Les hommes tombent, mais le président reste. Ces derniers mois, les enquêtes anticorruption ukrainiennes ont emporté plusieurs figures parmi les personnes les plus proches de Volodymyr Zelensky. Jusqu’au tout-puissant chef de l’administration présidentielle, Andriy Yermak, longtemps considéré comme le numéro deux du pays. Plus de cinq mois après sa démission à la suite de perquisitions à son domicile, ce dernier a été mis en cause, le 11 mai, pour une affaire de blanchiment d’argent liée à la construction de quatre villas de luxe dans la région de Kiev.
Les enquêteurs ont affirmé que le chef d’Etat, bénéficiant d’une immunité, n’était pas visé par leurs investigations. Mais ces affaires ont mis en lumière les limites d’un modèle de gouvernance fondé sur la loyauté personnelle et la concentration du pouvoir, alors que le président avait été élu sur la promesse de transformer en profondeur le système politique.
Lorsqu’il arrive au pouvoir, en 2019, Volodymyr Zelensky apparaît comme l’antithèse de ses prédécesseurs.
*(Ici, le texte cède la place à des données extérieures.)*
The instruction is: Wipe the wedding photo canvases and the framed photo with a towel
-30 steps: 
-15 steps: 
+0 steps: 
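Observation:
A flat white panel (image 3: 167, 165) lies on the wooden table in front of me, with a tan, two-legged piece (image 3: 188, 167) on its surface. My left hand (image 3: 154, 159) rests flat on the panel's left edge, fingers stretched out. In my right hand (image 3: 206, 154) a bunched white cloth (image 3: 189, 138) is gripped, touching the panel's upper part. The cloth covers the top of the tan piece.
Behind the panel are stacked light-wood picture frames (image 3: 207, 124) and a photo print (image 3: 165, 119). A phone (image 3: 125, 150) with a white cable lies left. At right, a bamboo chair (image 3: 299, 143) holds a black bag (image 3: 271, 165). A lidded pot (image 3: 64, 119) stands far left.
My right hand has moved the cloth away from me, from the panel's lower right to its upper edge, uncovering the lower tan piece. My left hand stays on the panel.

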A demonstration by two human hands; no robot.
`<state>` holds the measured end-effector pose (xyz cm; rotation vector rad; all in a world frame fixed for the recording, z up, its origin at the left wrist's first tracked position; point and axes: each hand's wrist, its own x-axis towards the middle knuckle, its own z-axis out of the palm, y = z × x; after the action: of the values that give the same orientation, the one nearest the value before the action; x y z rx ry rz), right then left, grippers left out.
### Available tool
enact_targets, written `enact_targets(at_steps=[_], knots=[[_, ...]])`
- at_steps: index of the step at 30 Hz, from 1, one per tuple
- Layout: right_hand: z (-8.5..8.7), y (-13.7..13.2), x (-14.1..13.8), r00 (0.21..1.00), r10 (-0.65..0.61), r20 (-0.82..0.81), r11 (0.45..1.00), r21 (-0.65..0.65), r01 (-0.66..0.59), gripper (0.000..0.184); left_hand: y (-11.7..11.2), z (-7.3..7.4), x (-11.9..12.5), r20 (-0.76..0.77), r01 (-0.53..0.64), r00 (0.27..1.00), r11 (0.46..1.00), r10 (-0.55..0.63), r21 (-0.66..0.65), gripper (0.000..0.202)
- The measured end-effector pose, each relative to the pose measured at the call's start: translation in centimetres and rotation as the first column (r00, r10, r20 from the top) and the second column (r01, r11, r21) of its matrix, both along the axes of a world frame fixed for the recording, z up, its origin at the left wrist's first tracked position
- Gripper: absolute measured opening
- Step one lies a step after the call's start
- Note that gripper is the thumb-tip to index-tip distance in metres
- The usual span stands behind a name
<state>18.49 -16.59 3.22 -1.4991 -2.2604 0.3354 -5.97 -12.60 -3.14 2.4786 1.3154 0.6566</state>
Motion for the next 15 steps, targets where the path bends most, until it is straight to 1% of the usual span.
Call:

Comédien et producteur sans expérience politique, porté par la série Serviteur du peuple, dans laquelle il incarnait un professeur d’histoire devenu président pour débarrasser son pays de la corruption, il promet de rompre avec les pratiques qui ont discrédité l’Etat ukrainien depuis son indépendance, en 1991. Son succès repose sur une idée simple : le problème de l’Ukraine réside avant tout dans ceux qui la dirigent. Il suffirait donc de les remplacer pour transformer le pays.